Well, well. Here we are. Mr. Lenny Dykstra, the man who famously claims to be undefeated or something in stock investing, has filed for bankruptcy (Darren Daulton saw this coming, as with all other things). Bankrupt, man. Just imagine if Dykstra’s stock picks had turned out poorly.
Yes, it’s more than a bit mean-spirited to delight in the complete financial failure of a stranger, even a famous one, so let’s point out that the world would be a better place if he and everybody else were in better financial shape. We can all agree on that, right? Okay, good. That said, Dykstra’s bankruptcy signals the end of one of the most noxiously overconfident reigns in the hypersensationalized world of early-decade financial management. Thank God.
At his career’s height , the former Phillie centerfielder wrote a column called “Nails On The Numbers” for the influential THESTREET.COM. He rubbed elbows with such television luminaries as Jim Cramer, seen above (and, um, here).Then people began to realize that Dykstra wasn’t exactly grounded in reality just because he knew a few familiar market terms and could speak in front of a television camera without turning into a blubbering mass of fail.

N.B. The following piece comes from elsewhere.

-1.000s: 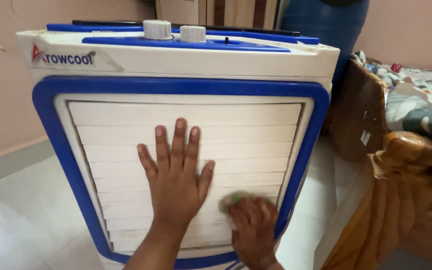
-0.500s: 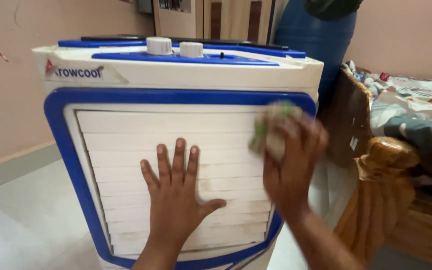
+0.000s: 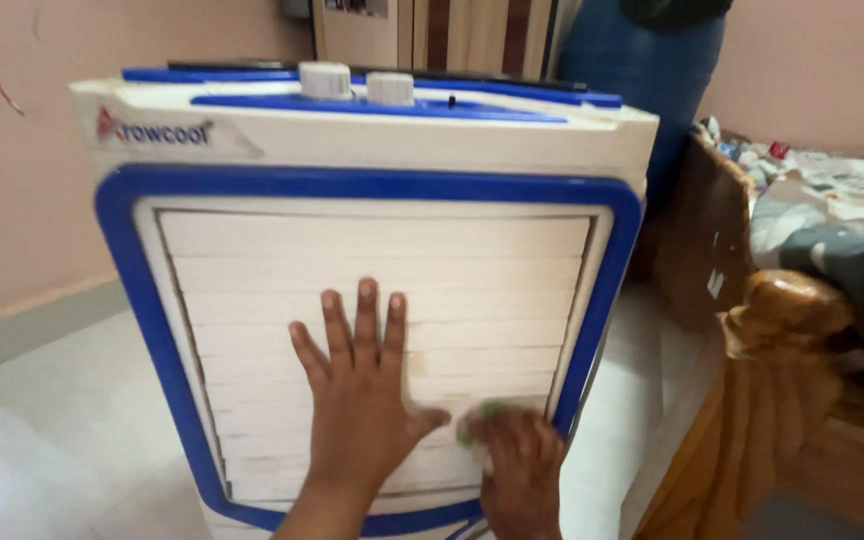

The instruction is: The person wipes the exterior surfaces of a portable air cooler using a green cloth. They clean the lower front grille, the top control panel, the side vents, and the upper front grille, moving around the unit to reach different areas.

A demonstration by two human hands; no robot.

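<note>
Your left hand (image 3: pixel 367 400) lies flat on the front of the air cooler (image 3: pixel 372 250). Its fingers are spread wide and its grip is open, so it holds nothing. The palm and fingers press on the white slats (image 3: pixel 372 270) in the middle of the front.

Your right hand (image 3: pixel 517 470) is low on the front, just beside your left thumb. Its grip is closed around a small green and white cloth (image 3: pixel 480 425). Only a bit of the cloth peeks out above your fingers. The cloth touches the lower slats near the right side of the blue frame (image 3: pixel 117 260).

The cooler is white with a blue frame around the slats. It stands on the pale floor (image 3: pixel 42 430). Two round white knobs (image 3: pixel 357 82) sit on its top. A big blue barrel (image 3: pixel 642 60) stands behind it. A bed (image 3: pixel 832 220) with a patterned blanket is on the right, with a brown wooden post (image 3: pixel 787 310) at its corner.
</note>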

The bottom began to drop out. Mitch Williams called it first, saying Dykstra “wouldn’t have two nickels to rub together” in three years (that prediction, by the way? Almost seven months ago). Then GQ utterly eviscerated Dykstra and his claims of success, prompting a bland, blanket Pesci-style “everything that guy just said is bullsh*t” response from “Nails.”
Nowadays, Dykstra’s mansion is done for, his boat’s gone, his column’s off The Street, and… well, who the hell even knows what’s next? Maybe construction work. Construction’s gritty. And there’s lots of nails.